== Given information

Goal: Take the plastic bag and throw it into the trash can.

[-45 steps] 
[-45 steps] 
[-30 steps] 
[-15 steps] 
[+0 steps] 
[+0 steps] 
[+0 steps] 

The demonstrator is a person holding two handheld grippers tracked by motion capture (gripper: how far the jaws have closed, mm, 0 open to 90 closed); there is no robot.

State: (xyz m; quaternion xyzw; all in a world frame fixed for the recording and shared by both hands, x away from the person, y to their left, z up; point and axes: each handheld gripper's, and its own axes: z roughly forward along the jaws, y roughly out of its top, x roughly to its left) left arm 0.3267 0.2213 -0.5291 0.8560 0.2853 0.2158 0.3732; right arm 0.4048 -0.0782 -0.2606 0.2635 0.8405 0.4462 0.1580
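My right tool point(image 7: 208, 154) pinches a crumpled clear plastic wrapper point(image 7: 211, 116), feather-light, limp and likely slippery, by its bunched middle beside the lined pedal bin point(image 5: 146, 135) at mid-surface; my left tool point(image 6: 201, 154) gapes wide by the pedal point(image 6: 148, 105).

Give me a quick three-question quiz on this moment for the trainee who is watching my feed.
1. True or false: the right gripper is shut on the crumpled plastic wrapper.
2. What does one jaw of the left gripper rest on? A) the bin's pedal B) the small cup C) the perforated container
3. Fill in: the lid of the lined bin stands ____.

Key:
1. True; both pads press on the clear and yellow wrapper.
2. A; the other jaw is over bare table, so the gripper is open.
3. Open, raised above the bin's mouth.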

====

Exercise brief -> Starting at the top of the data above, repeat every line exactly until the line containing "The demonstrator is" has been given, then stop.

Response ->
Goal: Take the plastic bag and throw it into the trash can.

[-45 steps] 
[-45 steps] 
[-30 steps] 
[-15 steps] 
[+0 steps] 
[+0 steps] 
[+0 steps] 

The demonstrator is a person holding two handheld grippers tracked by motion capture (gripper: how far the jaws have closed, mm, 0 open to 90 closed); there is no robot.

Nothing else is needed to complete this exercise.